> **WHAT TO PRODUCE**:
Go through the data below and copy it exactly, skipping every picture.

> **EXERCISE DATA**:
BEGIN
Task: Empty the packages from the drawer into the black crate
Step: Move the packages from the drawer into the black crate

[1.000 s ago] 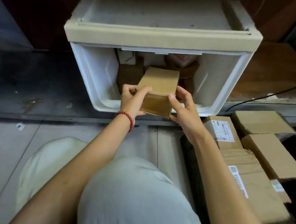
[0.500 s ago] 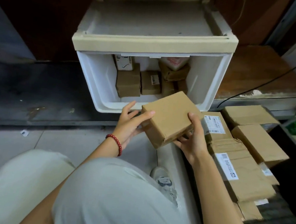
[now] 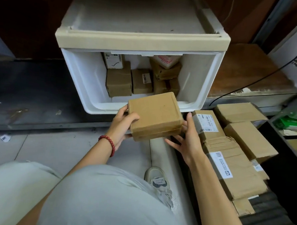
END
> **WRITTEN SOLUTION**:
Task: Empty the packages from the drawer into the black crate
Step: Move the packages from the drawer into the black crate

[1.000 s ago] 
[0.500 s ago] 
[now] 

The answer given above is complete.